In McCall v. Pacificare of California, Inc. (2001) 01 CDOS 3477, the California Supreme Court held that a Medicare beneficiary had the right to sue an HMO under state law for damages after a denial of Medicare benefits.

In McCall, the HMO for a patient who was a Medicare beneficiary allegedly refused to refer the patient to a specialist for his pulmonary condition.  The patient filed suit in state court and the HMO argued that claims for Medicare benefits must be brought in federal court after exhaustion of administrative remedies as required under the federal Medicare Act.  The Supreme Court held that claims that do not arise under the Medicare Act could be brought in state court without exhaustion of administrative remedies, and that claims that seek damages, but do not seek to recover Medicare benefits, were claims that are not brought under the Medicare Act.  The Court noted that while ERISA expressly and broadly preempted state law, no intent to displace state law was express in the Medicare Act. 

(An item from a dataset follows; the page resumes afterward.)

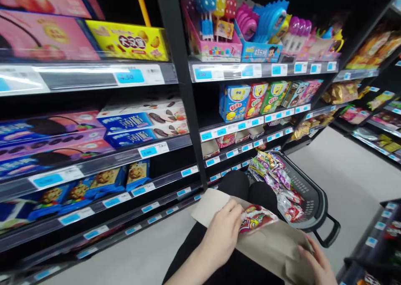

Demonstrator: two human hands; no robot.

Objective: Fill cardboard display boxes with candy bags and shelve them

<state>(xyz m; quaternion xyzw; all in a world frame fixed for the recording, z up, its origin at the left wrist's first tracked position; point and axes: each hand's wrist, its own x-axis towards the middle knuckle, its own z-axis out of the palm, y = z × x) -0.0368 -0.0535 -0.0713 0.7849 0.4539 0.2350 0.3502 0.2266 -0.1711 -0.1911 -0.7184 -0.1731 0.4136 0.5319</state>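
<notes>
Low in the head view, an opened brown cardboard box (266, 245) rests across my lap, with a pale flap folded out at its left end. My left hand (223, 230) reaches over the box with curled fingers, gripping the left end of a shiny red candy packet (257, 218); the fingertips are partly hidden. At the box's right end, my right hand (316, 260) wraps round the cardboard edge. Beyond my knees stands a dark grey shopping basket (308, 184) holding several colourful candy packets (278, 182).
Shelves on the left bear wafer boxes (134, 128) and a yellow snack box (128, 40). Ahead, another rack holds cartoon biscuit boxes (237, 103) and toy candies (263, 21). The basket's handle (328, 232) sticks out over the grey floor (341, 159). More shelving (379, 235) stands at right.
</notes>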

The Court noted that because the patient in McCall did not seek to recover Medicare benefits in his suit, the claim did not necessarily implicate a coverage determination by Medicare or fall within the scope of Medicare administrative review.  The Court held that the following claims do not seek to recover Medicare benefits and do not arise under the Medicare Act:

  1.  negligent or willful failure to provide appropriate treatment,
  2. negligent or willful failure to provide advice concerning health condition or treatment options,
  3. negligent or willful failure to refer to specialist,
  4. fraudulent misrepresentation of nature and extent of services covered
  5. breach of fiduciary duty in permitting financial interests to affect decision making or failing to disclose such interest,
  6. negligent or intentional infliction of emotional distress, and
  7. violations of state and federal statutory duties that are unfair practices under Business and Professions Code section 17200. 

Such claims may be brought in state court, rather than federal court, and the Medicare beneficiary need not exhaust his or her administrative remedies, as required under the Medicare Act.  Such claims seek damages for the wrongful conduct of an HMO, but do not seek to recover Medicare benefits. 

McCall appears to provide the blueprint for actions against HMO’s by Medicare beneficiaries in coverage disputes.